From this purely probabilistic standpoint, is it possible to understand why multiple $\psi$'s can represent the same probability density $|\psi|^2$? What is the most generic physical interpretation?
That is, if I write down any function $\gamma:\Sigma\rightarrow\mathbb{C}$ with $|\gamma(x)|=1\ \forall x\in\Sigma$, then $|\psi\gamma|^2=|\psi|^2|\gamma|^2=|\psi|^2$, and thus $\psi$ and $\psi\gamma$ represent the same probability distribution on $\Sigma$. So why is this redundancy useful mathematically?
Answer
Different wave functions with the same $|\psi(x)|^2$ represent different physical states (unless they are proportional). Different states means that one gets different measurable results on at least one kind of measurements.

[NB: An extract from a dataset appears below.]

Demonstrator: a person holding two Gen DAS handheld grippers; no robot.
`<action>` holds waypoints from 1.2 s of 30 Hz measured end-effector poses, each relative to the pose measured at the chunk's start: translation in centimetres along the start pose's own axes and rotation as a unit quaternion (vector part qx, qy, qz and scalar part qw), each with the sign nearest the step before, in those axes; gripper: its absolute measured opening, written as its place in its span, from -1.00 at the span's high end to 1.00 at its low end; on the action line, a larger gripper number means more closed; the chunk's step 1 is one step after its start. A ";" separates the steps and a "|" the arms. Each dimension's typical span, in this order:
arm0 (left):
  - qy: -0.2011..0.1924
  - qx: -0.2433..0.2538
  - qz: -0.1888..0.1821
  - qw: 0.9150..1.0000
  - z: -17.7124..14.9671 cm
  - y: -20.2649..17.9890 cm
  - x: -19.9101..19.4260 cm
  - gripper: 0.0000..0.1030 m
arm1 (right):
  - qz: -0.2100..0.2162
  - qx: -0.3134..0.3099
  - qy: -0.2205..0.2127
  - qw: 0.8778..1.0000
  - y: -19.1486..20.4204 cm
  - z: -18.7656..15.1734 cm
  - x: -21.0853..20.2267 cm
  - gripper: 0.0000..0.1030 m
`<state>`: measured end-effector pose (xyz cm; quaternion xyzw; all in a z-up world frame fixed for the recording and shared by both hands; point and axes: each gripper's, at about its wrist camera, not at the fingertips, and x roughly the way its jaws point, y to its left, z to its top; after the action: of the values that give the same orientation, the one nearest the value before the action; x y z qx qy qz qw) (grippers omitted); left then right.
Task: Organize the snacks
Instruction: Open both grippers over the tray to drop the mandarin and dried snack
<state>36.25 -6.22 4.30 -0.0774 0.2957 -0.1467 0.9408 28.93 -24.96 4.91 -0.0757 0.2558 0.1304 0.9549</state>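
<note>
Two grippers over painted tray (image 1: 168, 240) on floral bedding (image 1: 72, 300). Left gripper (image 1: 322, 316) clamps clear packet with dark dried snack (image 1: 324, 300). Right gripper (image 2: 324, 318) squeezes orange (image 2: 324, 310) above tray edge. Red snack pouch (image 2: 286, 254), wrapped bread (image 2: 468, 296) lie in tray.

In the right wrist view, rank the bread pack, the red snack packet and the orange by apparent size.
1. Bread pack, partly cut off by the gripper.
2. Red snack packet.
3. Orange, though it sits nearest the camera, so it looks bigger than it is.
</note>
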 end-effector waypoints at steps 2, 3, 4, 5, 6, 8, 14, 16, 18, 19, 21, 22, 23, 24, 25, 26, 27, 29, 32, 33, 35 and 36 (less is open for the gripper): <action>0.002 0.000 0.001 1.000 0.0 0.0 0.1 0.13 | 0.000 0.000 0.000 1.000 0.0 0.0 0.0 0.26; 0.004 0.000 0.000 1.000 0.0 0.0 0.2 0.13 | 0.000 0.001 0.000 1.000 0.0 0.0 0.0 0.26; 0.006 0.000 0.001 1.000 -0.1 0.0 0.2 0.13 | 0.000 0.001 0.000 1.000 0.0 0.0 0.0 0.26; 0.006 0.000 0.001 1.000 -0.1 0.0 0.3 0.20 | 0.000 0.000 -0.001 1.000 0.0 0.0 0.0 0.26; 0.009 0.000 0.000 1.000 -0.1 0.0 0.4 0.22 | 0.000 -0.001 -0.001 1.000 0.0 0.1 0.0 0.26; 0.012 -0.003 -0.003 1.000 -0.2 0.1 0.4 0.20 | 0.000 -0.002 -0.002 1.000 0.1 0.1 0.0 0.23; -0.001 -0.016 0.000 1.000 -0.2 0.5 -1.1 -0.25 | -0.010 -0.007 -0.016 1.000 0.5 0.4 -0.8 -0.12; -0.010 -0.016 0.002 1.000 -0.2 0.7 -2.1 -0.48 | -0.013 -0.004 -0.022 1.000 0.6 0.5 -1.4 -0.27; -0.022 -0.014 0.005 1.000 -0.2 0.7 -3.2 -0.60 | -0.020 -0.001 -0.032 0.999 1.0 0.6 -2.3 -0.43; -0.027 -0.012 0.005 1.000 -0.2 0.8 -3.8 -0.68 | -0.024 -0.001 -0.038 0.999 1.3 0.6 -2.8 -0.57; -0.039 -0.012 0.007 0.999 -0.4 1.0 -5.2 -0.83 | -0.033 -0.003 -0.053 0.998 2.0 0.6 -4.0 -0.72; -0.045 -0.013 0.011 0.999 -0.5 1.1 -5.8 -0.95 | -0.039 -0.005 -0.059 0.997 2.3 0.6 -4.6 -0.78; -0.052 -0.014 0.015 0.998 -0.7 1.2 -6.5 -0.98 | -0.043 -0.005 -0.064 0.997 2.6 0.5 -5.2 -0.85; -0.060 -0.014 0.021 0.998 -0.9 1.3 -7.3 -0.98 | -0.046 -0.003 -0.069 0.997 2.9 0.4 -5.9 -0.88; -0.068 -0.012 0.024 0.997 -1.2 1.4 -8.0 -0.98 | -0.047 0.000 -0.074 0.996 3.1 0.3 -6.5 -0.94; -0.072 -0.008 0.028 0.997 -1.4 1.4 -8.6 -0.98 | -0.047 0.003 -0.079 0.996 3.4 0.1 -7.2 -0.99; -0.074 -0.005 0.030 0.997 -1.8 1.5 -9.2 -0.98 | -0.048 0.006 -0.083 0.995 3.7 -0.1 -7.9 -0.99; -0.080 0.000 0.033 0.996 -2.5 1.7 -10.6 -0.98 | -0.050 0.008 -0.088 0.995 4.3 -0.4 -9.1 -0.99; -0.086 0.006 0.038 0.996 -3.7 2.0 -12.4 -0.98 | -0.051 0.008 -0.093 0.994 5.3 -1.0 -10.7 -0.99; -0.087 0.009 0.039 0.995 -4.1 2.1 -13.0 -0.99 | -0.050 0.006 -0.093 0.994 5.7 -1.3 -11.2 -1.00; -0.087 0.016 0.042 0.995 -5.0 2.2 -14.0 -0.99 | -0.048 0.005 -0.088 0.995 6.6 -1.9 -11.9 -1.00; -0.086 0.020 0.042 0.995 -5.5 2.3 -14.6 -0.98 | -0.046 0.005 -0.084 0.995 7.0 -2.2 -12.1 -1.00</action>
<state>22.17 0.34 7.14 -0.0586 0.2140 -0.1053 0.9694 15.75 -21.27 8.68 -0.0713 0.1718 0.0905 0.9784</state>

The same $|\psi(x)|^2$ gives the same probability density for position measurements (only), but generally not for measurements of other observables such as momentum. For the momentum probability density, the absolute squares of the Fourier transform counts, and this is usually different if only the $|\psi(x)|^2$ are the same.
The mathematical content of the wave function is the following (from which the above follows): The inner product of $\psi$ with $A\psi$ gives the expectation value of the operator $A$ for a system in state $\psi$. For example, if you take $A$ to be multiplication by the characteristic function of a region in $R^3$ you get the probability for being in that region. The position operator is simply multiplication by $x$, while the momentum operator is a multiple of differentiation.
For going deeper, try my online book http://lanl.arxiv.org/abs/0810.1019, written for mathematicians without any background knowledge in physics.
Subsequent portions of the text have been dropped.